NR2A and NR2B are likely to play a major role in synaptic plasticity modulating LTP and long-term depression (LTD) respectively (Monyer et al., 1994). Overactivity of glutamatergic NMDARs results in excitotoxicity which may participate in microglial activation in the hippocampus of brain (Chang et al., 2008). The triggering of LTP requires synaptic activation of post-synaptic Ca2 + entry and NMDARs. Proinflammatory cytokines crucially influence several key molecular steps that are considered to be essential in the induction of NMDARs (Tan et al., 2007). Proinflammatory cytokines also dose dependently enhance NMDARs mediated currents and NMDA-induced intracellular Ca2 + increase (Yoshiyama and Groat, 2007). Tweedie et al. (2007) reported that proinflammatory cytokines are involved in NMDAR activity in astrocytes. Further, Massey et al. (2004) had suggested that NR2A containing NMDARs are required for LTP whereas NR2B containing NMDARs are required for LTD in memory.
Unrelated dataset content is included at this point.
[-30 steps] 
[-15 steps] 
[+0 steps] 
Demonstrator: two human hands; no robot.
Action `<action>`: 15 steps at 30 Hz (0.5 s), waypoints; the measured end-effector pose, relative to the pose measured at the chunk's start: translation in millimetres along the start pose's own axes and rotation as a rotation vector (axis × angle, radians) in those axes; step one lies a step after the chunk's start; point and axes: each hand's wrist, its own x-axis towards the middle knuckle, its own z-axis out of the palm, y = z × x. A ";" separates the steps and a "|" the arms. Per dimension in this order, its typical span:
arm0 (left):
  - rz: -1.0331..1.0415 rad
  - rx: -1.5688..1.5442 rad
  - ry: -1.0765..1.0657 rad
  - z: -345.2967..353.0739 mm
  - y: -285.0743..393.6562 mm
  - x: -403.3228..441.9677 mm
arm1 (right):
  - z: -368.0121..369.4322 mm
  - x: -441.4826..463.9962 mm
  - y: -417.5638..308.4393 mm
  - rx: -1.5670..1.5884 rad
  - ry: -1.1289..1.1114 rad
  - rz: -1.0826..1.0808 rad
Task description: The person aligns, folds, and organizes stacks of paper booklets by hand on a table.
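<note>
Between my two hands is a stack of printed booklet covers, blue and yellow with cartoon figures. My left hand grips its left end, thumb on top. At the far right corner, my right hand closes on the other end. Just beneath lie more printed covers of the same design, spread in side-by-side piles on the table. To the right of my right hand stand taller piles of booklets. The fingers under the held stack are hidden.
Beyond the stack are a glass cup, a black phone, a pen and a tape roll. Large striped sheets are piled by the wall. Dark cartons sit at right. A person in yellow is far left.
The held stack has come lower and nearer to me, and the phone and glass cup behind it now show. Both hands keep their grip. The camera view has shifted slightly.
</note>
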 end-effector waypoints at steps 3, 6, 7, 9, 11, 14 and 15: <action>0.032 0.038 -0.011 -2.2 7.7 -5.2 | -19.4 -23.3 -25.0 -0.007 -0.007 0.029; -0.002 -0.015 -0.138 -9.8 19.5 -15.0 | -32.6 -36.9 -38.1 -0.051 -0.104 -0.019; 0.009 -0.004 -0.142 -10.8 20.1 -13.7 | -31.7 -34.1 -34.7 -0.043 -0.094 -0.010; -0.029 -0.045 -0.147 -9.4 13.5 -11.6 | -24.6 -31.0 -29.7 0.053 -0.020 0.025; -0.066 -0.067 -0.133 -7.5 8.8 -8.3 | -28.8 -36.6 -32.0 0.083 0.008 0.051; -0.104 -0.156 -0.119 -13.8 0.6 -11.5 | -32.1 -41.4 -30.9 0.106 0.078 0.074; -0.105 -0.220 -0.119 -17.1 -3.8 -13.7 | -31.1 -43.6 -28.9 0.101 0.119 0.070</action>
Memantine is an uncompetitive NMDAR antagonist and its mechanism of action is neuroprotective and potentially therapeutic in several neuropsychiatric diseases. Memantine can improve cognition and neuronal plasticity under pathological conditions might seem to be paradoxical (During et al., 2000). Ibuprofen is the most commonly used and most frequently prescribed NSAID (Bradbury, 2004). Its effects are due to the inhibitory actions on cyclooxygenases (COX), which are involved in the synthesis of prostaglandins and have an important role in the production of inflammation. Proinflammatory cytokines are thought to have a pivotal role during the physiological crosstalk occurring between neurons and astrocytes and the cytokine mediated modulation of glia–neuron communication (Tarkowski et al., 2003). It has been reported that intracerebroventricular (ICV) injection of STZ causes spatial memory impairment by disrupting glucose utilization through an insulin-dependent mechanism and neurotoxicity in myelin in the cerebral cortex and hippocampus (Shoham et al., 2003).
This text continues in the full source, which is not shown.